The work of contemporary photographer Santu Mofokeng offers one model for study. As an inheritor of the documentary tradition and the burden of the colonial archive, Mofokeng is particularly bound to the negation and reconciliation of photojournalistic practice in the context of apartheid. Starting out as a street photographer, Mofokeng studied with the renowned South African photographer David Goldblatt, a progenitor of the reinvention of the documentary genre in the charged territory of apartheid. Goldblatt's work represents an Atgetian effort at capturing silences or obscure illustrations of in-between structures, spaces, and peoples. His practice subtly informs audiences about the polemical armature of apartheid, Dutch settlement culture, and the repercussions of forced removals on the South African landscape. In his body of work published in the book South Africa: The Structure of Things Then (1998). Goldblatt records white domination and black dispossession without relying on the presence of the figure . The late Zimbabwean expatriate photographer Gordon Bleach, who lived and worked in South Africa in the 1970s, wrote of Goldblatt's legacy: "He has deliberately eschewed the typical photojournalistic reflex (reductive disasterdrama) and the resultant photographic corpus grows from residuals, interstices, intimations,...the unremarkable." (3)

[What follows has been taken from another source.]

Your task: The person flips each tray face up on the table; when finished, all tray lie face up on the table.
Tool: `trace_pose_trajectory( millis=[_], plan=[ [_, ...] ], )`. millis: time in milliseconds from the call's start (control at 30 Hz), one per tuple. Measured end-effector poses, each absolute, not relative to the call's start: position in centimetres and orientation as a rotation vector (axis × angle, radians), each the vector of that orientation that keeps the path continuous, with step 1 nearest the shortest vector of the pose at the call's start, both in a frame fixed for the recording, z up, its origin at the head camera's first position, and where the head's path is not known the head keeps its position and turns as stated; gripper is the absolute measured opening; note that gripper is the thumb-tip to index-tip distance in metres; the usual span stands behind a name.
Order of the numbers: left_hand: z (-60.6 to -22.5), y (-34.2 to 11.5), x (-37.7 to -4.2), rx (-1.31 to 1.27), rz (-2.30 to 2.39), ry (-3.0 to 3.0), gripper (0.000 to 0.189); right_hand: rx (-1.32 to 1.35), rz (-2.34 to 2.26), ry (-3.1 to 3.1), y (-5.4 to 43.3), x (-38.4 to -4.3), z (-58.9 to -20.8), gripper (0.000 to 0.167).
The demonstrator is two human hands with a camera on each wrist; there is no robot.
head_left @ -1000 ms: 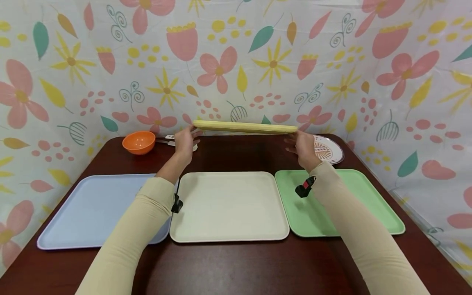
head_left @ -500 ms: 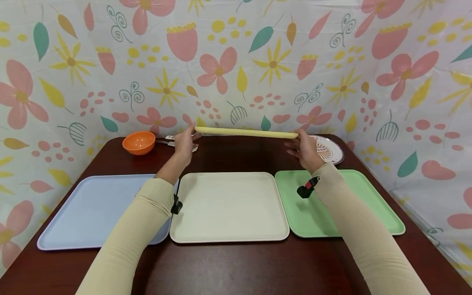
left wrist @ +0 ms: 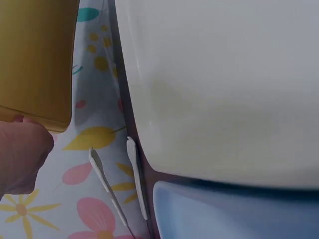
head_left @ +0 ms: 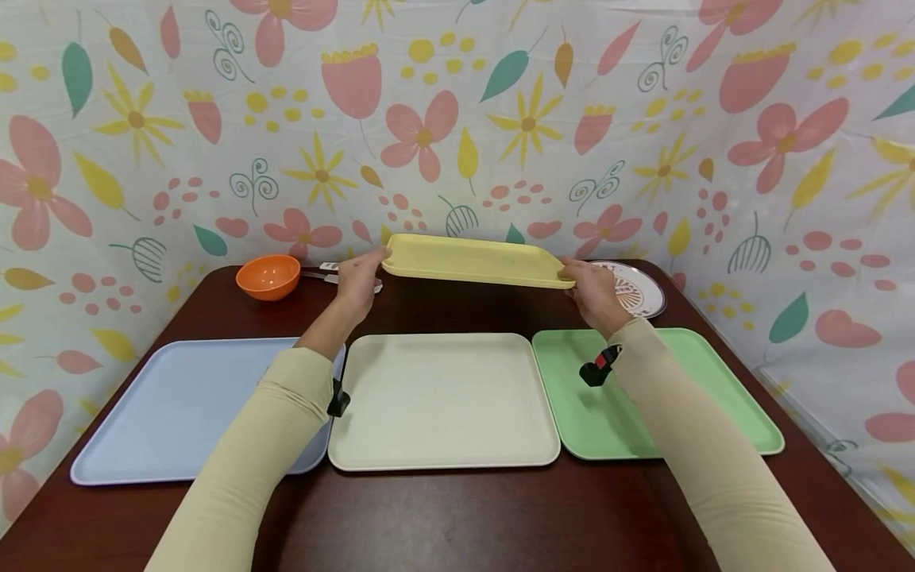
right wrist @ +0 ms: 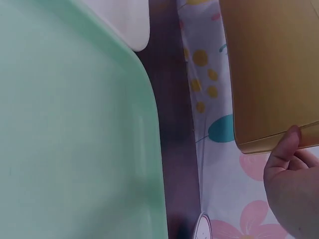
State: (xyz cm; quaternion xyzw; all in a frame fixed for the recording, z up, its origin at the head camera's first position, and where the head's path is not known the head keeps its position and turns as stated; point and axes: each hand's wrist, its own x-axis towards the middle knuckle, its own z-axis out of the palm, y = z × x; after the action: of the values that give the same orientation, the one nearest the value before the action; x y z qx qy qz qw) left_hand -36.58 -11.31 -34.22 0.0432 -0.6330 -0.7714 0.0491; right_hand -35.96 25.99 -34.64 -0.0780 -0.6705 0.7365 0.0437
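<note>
A yellow tray [head_left: 475, 260] is held up over the back of the table, tilted so that its broad face shows in the head view. My left hand [head_left: 360, 280] grips its left end and my right hand [head_left: 595, 294] its right end. In the left wrist view the thumb side of the left hand [left wrist: 22, 157] meets the rim of the yellow tray [left wrist: 35, 59]. The right wrist view has the right hand [right wrist: 296, 181] pinching a corner area of that tray, thumb on the rim. Some fingers are hidden behind the tray.
A blue tray [head_left: 193, 405], a white tray [head_left: 443, 401] and a green tray [head_left: 686, 389] lie side by side on the dark table [head_left: 457, 516]. Behind them are an orange bowl [head_left: 268, 278], white-handled utensils [left wrist: 135, 174] and a patterned plate [head_left: 636, 290]. A flowered cloth [head_left: 457, 103] hangs behind.
The yellow tray, seen edge-on before, has tipped so its broad face shows and its near edge sits lower. Both hands have turned slightly with it and still hold it.
</note>
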Motion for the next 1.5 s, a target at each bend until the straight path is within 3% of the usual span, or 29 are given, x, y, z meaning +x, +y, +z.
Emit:
trace_pose_trajectory(
  millis=[100, 467, 767, 1100, 1500],
  plan=[
    [-34.3, -11.4, -36.6, 0.089, -2.334, -1.985, 0.045, -0.207, 2.217, -2.091, 26.2, -36.0, -34.9, 0.056],
    [-35.0, -11.8, -37.0, 0.051, -2.125, -2.195, 0.043, -0.093, 1.662, -2.496, 27.1, -36.6, -36.2, 0.048],
    [-35.9, -11.9, -37.5, -0.048, -2.008, -2.349, 0.048, -0.073, 1.543, -2.598, 27.6, -37.3, -37.1, 0.048],
    [-36.1, -12.1, -37.3, -0.134, -1.489, -2.763, 0.049, -0.103, 1.558, -2.691, 27.6, -37.2, -37.2, 0.048],
    [-36.2, -12.2, -37.6, -0.144, -1.340, -2.906, 0.053, -0.127, 1.505, -2.757, 26.8, -38.4, -37.2, 0.046]
  ],
)
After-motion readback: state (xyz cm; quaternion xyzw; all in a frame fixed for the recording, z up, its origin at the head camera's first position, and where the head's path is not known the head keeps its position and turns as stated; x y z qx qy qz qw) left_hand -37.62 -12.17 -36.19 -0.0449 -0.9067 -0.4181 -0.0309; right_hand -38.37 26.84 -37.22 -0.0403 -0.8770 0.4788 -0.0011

Mofokeng's work marks a more highly charged and contentious relationship with documentary photography. In his essay "Trajectory of a Street Photographer 1973-1998," Mofokeng recalls an incident when, working for a newspaper, he was detained by a security officer who inspected his belongings and confiscated a photograph of Dr. Beyers Naude, an Afrikaaner former leader of the Dutch Reformed Church who had been banned for his antiapartheid activism. (4) Because Mofokeng was in possession of an image of a banned person during a state of emergency, this photograph was a matter for the security police. In his writing, Mofokeng problematizes the political implications of the "reality-effect" of this photograph in the context of the ubiquitous passbook system, by which blacks and coloreds were segregated and controlled and wherein a photographic portrait was a determinant of one's human rights. Mofokeng's practice addresses the legacy of photography's appropriation and manipulation by the national government, intern ational institutions, and the press.
Driven by his desire not to serve as an agent of "struggle" reportage, Mofokeng opted to visualize daily township life as a gesture of resistance. He produced two bodies of polemical documentary photography--what he terms official and oppositional or conservative and radical-alternative. (5) His reconfiguration of the documentary was manifest in his first exhibition in 1990, Like Shifting Sand, in which he juxtaposed photographs of liberation movements in townships with rural landscapes. This dialogic strategy resurfaced five years later in the show Distorting Mirror/Townships Imagined, originally titled The Private and Public Images of Soweto, in which he responded to the local and international hypersaturation of imagery of South Africa during the apartheid years. Shown at the Workers Library in Johannesburg, the exhibition contrasted public political photos found in print media with private portraits from family albums.